2月1日 プロ野球キャンプイン

蓮見 和章

 皆さんこんにちは、私アクティブイノベーションウエスト広島事務所所長の蓮見和章です。

 このブログは初めての投稿になりますが、よろしくお願いいたします。

 さて、2月に入りプロ野球のキャンプが始まりました。今年は佑ちゃんフィーバーなどもありスポーツニュースに限らず連日のようにキャンプの報道がなされていますが、お気に入りのチームや選手の動向が気になっている方もいらっしゃると思います。Jリーグなど他のプロスポーツと違い、各球団一斉に開始するプロ野球のキャンプインは今や季節の風物詩ともなっていますよね。でも皆さんは、なぜプロ野球のキャンプは12球団一律に毎年2月1日にスタートするのか疑問に思ったことはありませんか。

 実は、この一斉キャンプには、ちゃんとした法的な裏付けがあるんです。キーワードは「統一契約書」です。今日はこの「統一契約書」の話をしたいと思います。

 日本のプロ野球では、全球団の選手に球団側と統一様式の契約書を交わすことが義務付けられていて(プロ野球協約第45条)、球団と選手間で統一契約書の内容と異なる合意をすることはできないようになっています(同第47条)。そして、その統一契約書にはプロ野球選手の報酬の対象期間は2月1日から11月30日と定められているんです。つまり、12球団のすべてのプロ野球選手は、契約上プロとして野球をして報酬がもらえる期間(プロ野球選手として活動できる期間)が2月1日から11月30日と定まっていて、球団側も選手に対して2月1日まで強制的に練習させることができないし、選手も球団に2月1日になるまでのトレーニングについて報酬を求めることが出来ない仕組みになっているのです。

 もちろん、1月中も選手は球団施設を使ってトレーニングをしています。

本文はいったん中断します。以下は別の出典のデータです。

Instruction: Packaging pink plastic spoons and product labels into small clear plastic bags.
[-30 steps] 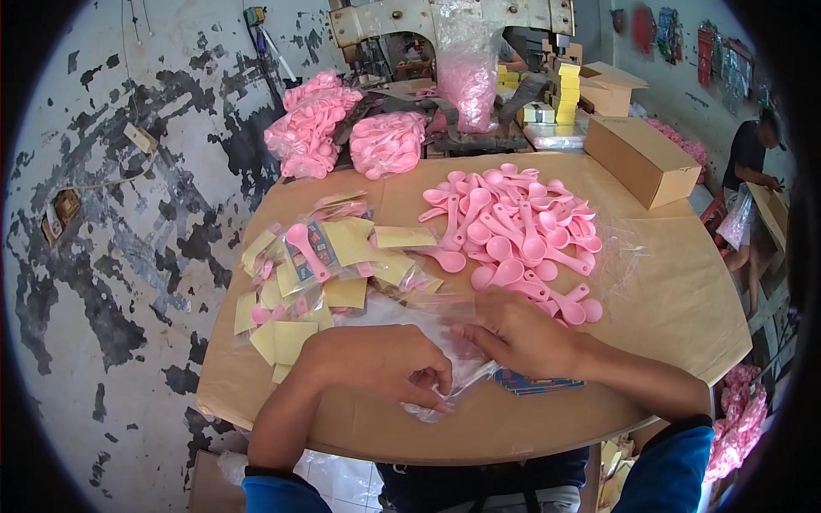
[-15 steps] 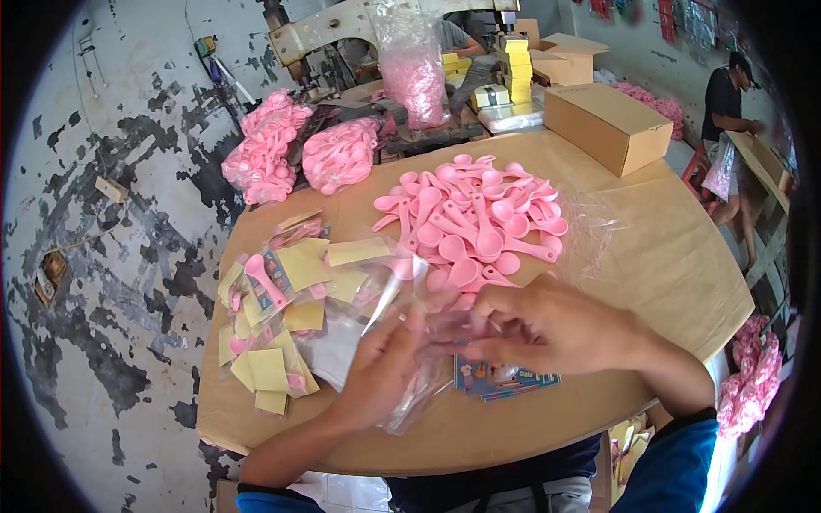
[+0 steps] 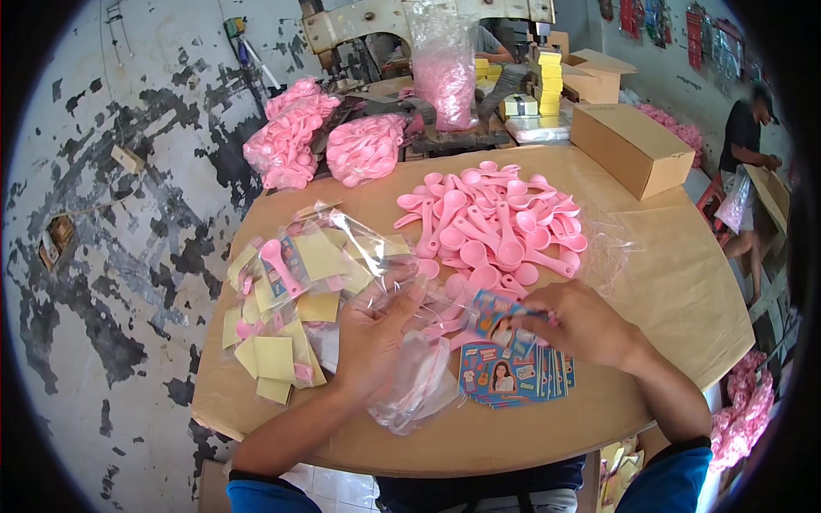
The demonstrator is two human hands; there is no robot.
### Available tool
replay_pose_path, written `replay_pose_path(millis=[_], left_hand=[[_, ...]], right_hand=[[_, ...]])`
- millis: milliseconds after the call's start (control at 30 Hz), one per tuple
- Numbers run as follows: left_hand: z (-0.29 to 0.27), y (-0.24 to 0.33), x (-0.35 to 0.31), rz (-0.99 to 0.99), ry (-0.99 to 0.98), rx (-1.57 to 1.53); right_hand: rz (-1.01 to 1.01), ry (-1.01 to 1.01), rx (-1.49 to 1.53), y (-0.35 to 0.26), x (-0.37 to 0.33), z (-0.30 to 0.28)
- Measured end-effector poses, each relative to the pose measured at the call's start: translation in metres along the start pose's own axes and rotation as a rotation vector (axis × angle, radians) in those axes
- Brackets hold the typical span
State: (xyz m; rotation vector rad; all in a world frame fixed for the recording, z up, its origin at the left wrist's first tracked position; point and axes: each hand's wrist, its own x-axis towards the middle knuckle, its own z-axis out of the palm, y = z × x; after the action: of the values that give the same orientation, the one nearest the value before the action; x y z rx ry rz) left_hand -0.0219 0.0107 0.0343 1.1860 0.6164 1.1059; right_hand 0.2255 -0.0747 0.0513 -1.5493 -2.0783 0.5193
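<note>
Nearest the table's (image 3: pixel 684 299) front edge, a worker's left hand (image 3: pixel 372 333) grips a crumpled clear plastic bag (image 3: pixel 419 385) while the right hand (image 3: pixel 581 323) pinches a printed card (image 3: pixel 505 315) between fingers and thumb, just above a stack of printed cards (image 3: pixel 513 376) lying flat beside the bag. Further back, a heap of filled packets (image 3: pixel 291 299) with yellow cards sits to the left and a pile of loose pink spoons (image 3: pixel 492 227) at centre; beyond them stand a cardboard box (image 3: pixel 629 147), bagged pink spoons (image 3: pixel 325 145) and another person (image 3: pixel 748 145) at far right.
</note>
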Motion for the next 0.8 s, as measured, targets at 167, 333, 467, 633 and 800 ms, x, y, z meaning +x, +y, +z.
replay_pose_path(millis=[167,333,467,633,800], left_hand=[[0.001,0.005,0.002,-0.063,-0.016,-0.150],[0.006,0.009,0.001,-0.057,0.010,-0.206],[0.004,0.009,-0.002,-0.038,-0.038,-0.229],[0.007,0.005,-0.003,-0.013,-0.059,-0.304],[0.007,0.001,-0.007,-0.104,-0.086,-0.092]], right_hand=[[0.078,0.121,0.324,0.001,0.009,0.010],[0.066,0.171,0.674,-0.011,0.008,0.023],[0.081,0.122,0.621,-0.013,0.007,0.031],[0.036,0.128,0.632,-0.019,0.008,0.035],[0.059,0.133,0.649,-0.023,0.007,0.038]])
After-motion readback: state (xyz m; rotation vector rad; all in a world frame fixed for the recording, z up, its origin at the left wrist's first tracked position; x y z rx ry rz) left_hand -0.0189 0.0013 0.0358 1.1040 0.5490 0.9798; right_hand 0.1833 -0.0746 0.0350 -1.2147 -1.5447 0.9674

ただ、それは球団から強制されるものではなくあくまで「自主トレ」としてやっているもので、球団は施設を貸しているだけにすぎません。球団の主導でキャンプ前に新人選手等を対象として「合同自主トレ」を実施することがありますが、これもあくまで「自主トレ」ですから、原則として不参加であっても何の問題もないことなんです。

 このように、プロ野球選手全員が、統一的に2月1日から稼働するものと規定していると、契約交渉が難航してそれまでに契約締結できない選手はキャンプをどうするのかという問題が出てきます。

 たまに、スポーツニュースで「○○選手、自費キャンプも辞さず。」とか「××選手、キャンプは自費で。」という記事をみることもありますが、自費キャンプになってしまうのは、通常の選手は契約を締結し2月1日より報酬がもらえるのに対し、キャンプインまでに契約を締結できない選手は報酬がもらえないからです。ちなみに2月1日以降に契約した場合は、契約が1日遅れるごとに年棒の総額から300分の1を減額されてしまいます。選手としては、年棒の折り合いがつかないために契約締結を先伸ばしにしているのに、結果として年棒の減額がされてしまうことになってしまう危険性があるので腑に落ちない点があるかと思いますが、これも統一契約書に記載されてしまっているのです。

 この統一契約書、35条前後の条項からなるのですが、契約内容を法的に素人であるプロ野球選手が理解するのはなかなか難しいのではと思います。先日、元プロ野球選手の方とお話させていただく機会がありましたが、実際この統一契約書の内容をしっかり理解しないままに毎年契約を締結していたそうです。このような話を聞くと、せめて契約内容を選手に理解してもらうためにも、契約交渉に代理人が同席する必要性はあるのではないかと感じてしまいます。

 ともあれ、今年も野球の季節がやってきました。選手は、法律上公式戦のみならず2月1日から11月30日まで「プロ」として野球をしているわけですから、ファンとしてもキャンプインからシーズン終了後の秋季キャンプまで、選手の「プロ」としてのプレーを見守ってみてはいかがでしょうか。